Snowflake for BigQuery users - part 3

In part 3/3 on Snowflake for BigQuery users, we consider unstructured data, data masking & data security features and SQL support
Koen Verschaeren

In this series, I’m focussing on the key differences between Snowflake and BigQuery that have an impact on the data pipeline, table design, performance and costs so it is by no means a detailed product comparison or benchmark.

Part 1: virtual warehouses, data storage and data loading/unloading
Part 2: data sharing and multi-cloud capabilities
Part 3: unstructured data, data masking & data security features and SQL support

Semi-structured data

Relational databases and data warehouses were traditionally used for structured data, basically, anything that fits into rows and columns.
This is not the case with modern cloud data warehouses and the latest versions of relational databases. Support for JSON, XML and data stored in modern files, such as AVRO, Parquet and ORC is available.
This is important because it enables that semi-structured data generated by APIs, web tracking, … can be stored and processed in the cloud data warehouse instead of having to transform the data into a row with a fixed schema. Parsing semi-structured data on the fly is often essential to enable a very fast time to value because fewer code changes, releases and data reloads are needed to support new columns.

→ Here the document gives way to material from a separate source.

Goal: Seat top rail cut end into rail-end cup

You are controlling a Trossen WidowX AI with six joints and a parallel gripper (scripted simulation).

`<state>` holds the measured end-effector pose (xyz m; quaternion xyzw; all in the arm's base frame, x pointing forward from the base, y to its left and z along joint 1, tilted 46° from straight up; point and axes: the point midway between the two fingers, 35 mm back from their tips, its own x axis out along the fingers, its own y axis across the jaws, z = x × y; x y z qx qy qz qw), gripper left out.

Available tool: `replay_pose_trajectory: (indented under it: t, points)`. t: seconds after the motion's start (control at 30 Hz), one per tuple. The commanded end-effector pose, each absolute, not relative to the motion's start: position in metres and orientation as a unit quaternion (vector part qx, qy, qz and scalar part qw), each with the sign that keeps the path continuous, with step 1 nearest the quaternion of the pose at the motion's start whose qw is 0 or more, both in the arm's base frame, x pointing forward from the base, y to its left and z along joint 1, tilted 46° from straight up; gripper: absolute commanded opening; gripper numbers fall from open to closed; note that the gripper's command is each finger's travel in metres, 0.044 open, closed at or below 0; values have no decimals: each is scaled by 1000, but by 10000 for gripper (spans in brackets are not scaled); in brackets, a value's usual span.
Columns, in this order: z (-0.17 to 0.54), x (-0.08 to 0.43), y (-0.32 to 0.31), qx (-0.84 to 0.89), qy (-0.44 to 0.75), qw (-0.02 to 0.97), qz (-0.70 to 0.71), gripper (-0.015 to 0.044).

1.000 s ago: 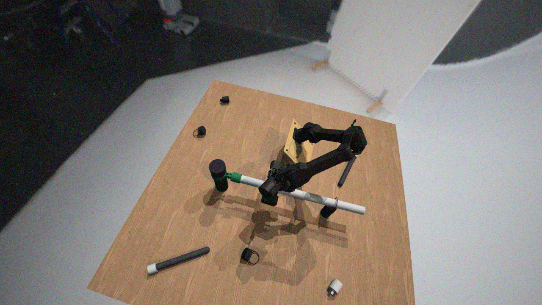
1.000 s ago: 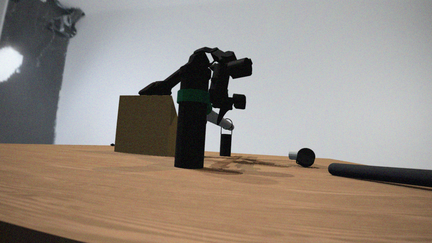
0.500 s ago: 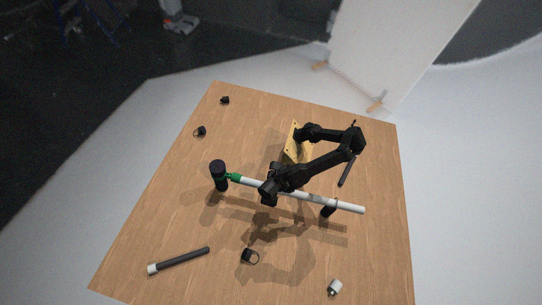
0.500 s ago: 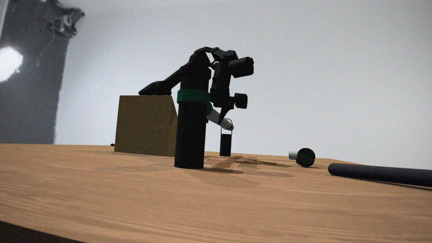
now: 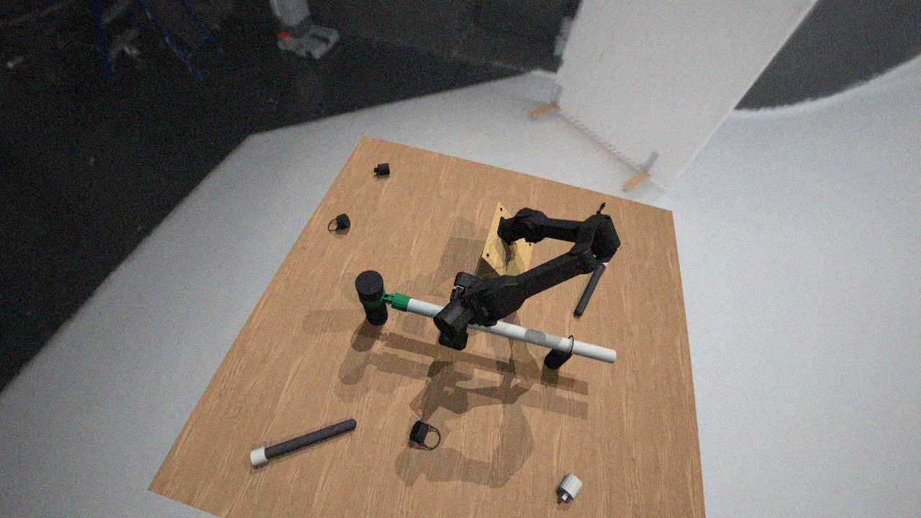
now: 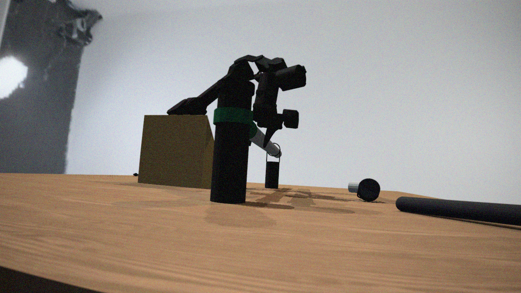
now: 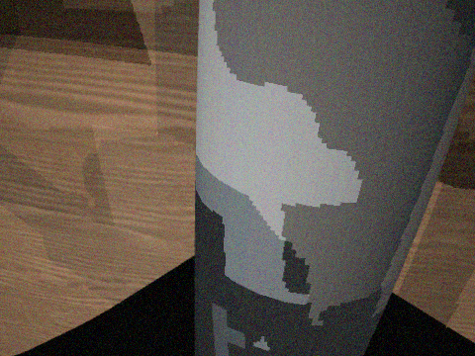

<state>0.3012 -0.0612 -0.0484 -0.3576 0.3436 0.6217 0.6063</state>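
The white rail [image 5: 589, 350] [image 6: 259, 137] [image 7: 277, 133] passes through the wire loop [image 5: 570, 345] above the short black post [image 5: 557, 358] [image 6: 272, 175]. Its other end meets the green rail-end cup [image 5: 399, 302] [image 6: 252, 130], lined up with it; how deep it sits inside is hidden. The green brace band [image 6: 233, 115] is high on the big black post [image 5: 377, 316] [image 6: 229, 163], below its cap [image 5: 369, 281]. My gripper [image 7: 271, 277] is shut on the rail between cup and loop, nearer the cup; one finger shows against the rail in the exterior view.
My arm's yellow base block [image 5: 491, 251] [image 6: 173, 153] stands behind the rail. A dark tube [image 5: 309, 439] [image 6: 458, 209], a loop cap [image 5: 419, 432] and a white cup [image 5: 570, 486] lie in front. Another dark tube [image 5: 589, 291] lies right; small black fittings [image 5: 382, 169] [image 5: 343, 221] lie far left.
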Motion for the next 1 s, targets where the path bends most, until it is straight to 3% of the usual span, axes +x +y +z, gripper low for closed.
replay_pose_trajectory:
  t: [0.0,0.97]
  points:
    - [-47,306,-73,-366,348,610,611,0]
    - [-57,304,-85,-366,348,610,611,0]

BigQuery approaches semi-structured data in 2 ways.
It has native support for nested data structured by providing a record like data type that can be repeated. Using UNNEST and ARRAY_AGG it’s possible to flatten and create nested data structures.

Ref. https://cloud.google.com/bigquery/docs/nested-repeated

The second approach is storing the JSON data in a STRING column and using the JSON functions, together with UNNEST to extract and manipulate the content. JSONPath is the only support way to retrieve the keys/values.
BigQuery has no out of the box support for XML but simple XML use-case can be solved using JSON user-defined functions.

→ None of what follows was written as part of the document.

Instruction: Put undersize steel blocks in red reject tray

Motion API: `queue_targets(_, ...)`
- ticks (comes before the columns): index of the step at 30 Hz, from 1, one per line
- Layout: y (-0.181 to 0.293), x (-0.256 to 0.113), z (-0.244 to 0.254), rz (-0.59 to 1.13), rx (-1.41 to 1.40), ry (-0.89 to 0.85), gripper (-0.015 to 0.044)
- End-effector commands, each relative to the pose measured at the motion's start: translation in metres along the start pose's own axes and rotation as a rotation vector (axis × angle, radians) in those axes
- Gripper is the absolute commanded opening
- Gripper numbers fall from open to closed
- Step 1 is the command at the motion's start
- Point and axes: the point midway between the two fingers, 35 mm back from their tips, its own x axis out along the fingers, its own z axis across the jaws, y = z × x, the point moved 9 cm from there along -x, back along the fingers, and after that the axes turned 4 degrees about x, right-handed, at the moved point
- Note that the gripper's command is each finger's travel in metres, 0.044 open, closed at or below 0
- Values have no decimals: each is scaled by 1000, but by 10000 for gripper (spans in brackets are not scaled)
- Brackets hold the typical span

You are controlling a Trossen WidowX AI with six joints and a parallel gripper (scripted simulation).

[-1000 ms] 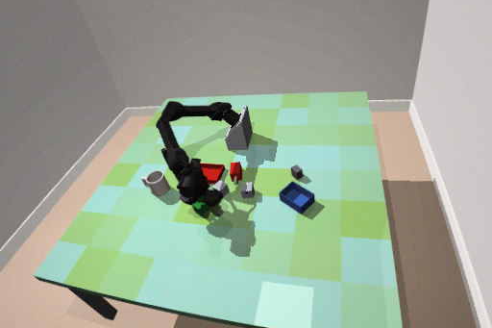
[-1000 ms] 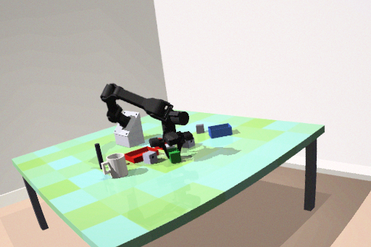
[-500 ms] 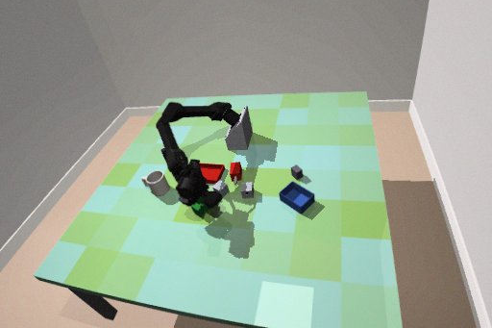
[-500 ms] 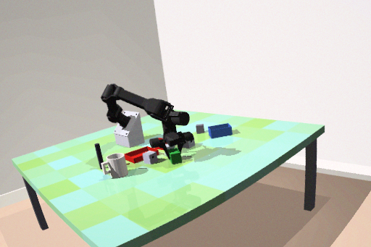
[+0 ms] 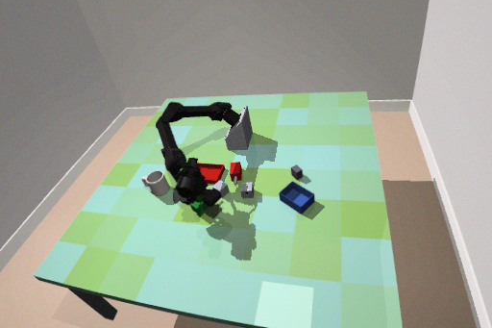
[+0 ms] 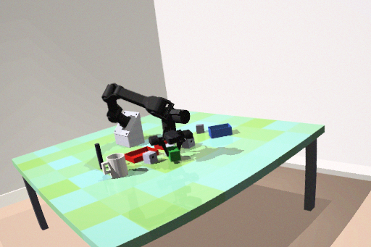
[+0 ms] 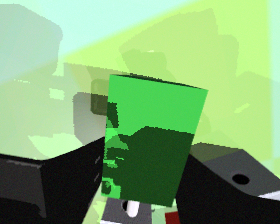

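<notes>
In the outside view, left to right, a black stick (image 6: 98, 156) stands just behind the mug (image 5: 158, 183) (image 6: 117, 166). Next come the red tray (image 5: 211, 181) (image 6: 135, 158) and, beside it, a bored block (image 6: 149, 157). My pincer (image 5: 199, 201) (image 6: 173, 150) (image 7: 143, 141) is closed on the green gauge (image 5: 198, 206) (image 6: 174, 154) (image 7: 151, 135); I cannot tell whether the gauge touches the table. Right of it sit another bored block (image 5: 247, 189) (image 6: 189, 143), a dark cube (image 5: 297, 172) (image 6: 200, 128) and the blue tray (image 5: 301, 204) (image 6: 220, 132).

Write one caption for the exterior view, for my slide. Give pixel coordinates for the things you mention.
Black arm's claw (image 6: 173, 148) (image 7: 143, 141) grips the green gauge (image 6: 174, 154) (image 7: 151, 112) near a red tray (image 6: 130, 158) (image 5: 211, 179).
</notes>
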Motion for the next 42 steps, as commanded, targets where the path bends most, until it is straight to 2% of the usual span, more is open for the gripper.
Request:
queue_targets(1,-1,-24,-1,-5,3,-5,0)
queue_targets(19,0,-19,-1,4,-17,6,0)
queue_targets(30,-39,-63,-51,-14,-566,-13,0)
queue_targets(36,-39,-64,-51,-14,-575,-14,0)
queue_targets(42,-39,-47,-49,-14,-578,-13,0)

Snowflake’s platform currently has no support for nested data structures in tables. Semi-structured data is stored and processed in VARIANT, OBJECT and ARRAY data types. These columns are automatically stored in an efficient optimised format. The FLATTEN table function is used to transform the semi-structured data into rows. Compared to UNNEST in BigQuery FLATTEN has more functionality. The RECURSIVE option can be useful in certain use-cases.
Keys and values can be retrieved using Dot or Bracket Notation and casted to the right data type using ::<Snowflake Datatype>. Snowflake has more SQL functions to manipulate arrays and semi-structured data.

Ref. https://docs.snowflake.com/en/user-guide/json-basics-tutorial-flatten.html

Recently Snowflake introduced support for unstructured data, aka files, on distributed storage in private preview with the GET_PRESIGNED_URL(…) function. This function together with UDFs or external functions enables plenty of exciting ML and data integrations options.

SQL Support

As soon as you start working with Snowflake’s platform you notice that it has been designed with SQL in mind. All the functionality, including configuring external functions, integrating with cloud-specific distributed storage, all user admin can be done with SQL. It’s a very familiar environment for people with a background in relational databases or data warehouse appliances.

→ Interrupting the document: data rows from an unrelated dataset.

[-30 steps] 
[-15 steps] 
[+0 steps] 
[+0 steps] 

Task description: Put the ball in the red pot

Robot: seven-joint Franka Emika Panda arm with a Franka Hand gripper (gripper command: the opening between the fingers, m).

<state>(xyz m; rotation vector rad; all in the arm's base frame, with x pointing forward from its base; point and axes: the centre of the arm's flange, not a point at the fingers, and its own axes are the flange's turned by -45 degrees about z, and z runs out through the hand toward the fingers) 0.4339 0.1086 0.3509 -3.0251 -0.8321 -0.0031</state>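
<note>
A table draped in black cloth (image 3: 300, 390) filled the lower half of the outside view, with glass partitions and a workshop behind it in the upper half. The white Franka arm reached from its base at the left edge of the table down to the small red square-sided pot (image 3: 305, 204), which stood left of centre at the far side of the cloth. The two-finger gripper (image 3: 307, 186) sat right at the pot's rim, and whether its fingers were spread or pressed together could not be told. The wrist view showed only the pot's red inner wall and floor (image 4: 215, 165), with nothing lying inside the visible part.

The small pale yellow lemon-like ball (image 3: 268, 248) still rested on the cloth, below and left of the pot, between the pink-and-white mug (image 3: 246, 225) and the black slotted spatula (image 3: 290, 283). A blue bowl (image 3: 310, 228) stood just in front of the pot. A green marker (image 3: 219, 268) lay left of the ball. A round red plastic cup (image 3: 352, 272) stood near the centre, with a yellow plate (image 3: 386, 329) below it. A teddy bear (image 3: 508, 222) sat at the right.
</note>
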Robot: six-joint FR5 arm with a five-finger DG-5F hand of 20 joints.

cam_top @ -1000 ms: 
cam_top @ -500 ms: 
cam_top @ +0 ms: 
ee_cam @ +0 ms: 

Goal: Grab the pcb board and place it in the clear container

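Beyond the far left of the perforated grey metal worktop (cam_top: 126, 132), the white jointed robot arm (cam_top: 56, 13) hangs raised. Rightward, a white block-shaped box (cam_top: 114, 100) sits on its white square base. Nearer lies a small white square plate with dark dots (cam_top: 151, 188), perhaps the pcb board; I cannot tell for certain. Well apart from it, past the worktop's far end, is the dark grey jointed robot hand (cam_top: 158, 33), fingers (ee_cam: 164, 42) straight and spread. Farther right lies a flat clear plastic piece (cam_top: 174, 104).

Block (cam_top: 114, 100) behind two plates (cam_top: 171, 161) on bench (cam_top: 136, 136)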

Snowflake recently introduced a REST API and Snowpark to enable integration using the most common programming languages. This closes the gap with users that have experience with data science and big data processing frameworks.

The number of SQL functions is larger than BigQuery and includes a number of useful extensions such as MATCH_RECOGNIZE to work with patterns in rows and QUALIFY to filter on the output of window functions.
User-defined functions can be written in Javascript, SQL and Java. Snowflake can call external functions, REST APIs, so

Google BigQuery has a wide range of SQL functions. Javascript and SQL user-defined function support is available. In the last 2 years, BigQuery implemented a lot of DDL/DML functionality.

Both solutions have support for GIS analysis

Data masking & data security

Snowflake and BigQuery offer fine-grained security controls.
It’s easy to grant access to databases or datasets, schemas, tables and views.
Row-level data security (Snowflake/BigQuery) is available in both solutions with a similar approach.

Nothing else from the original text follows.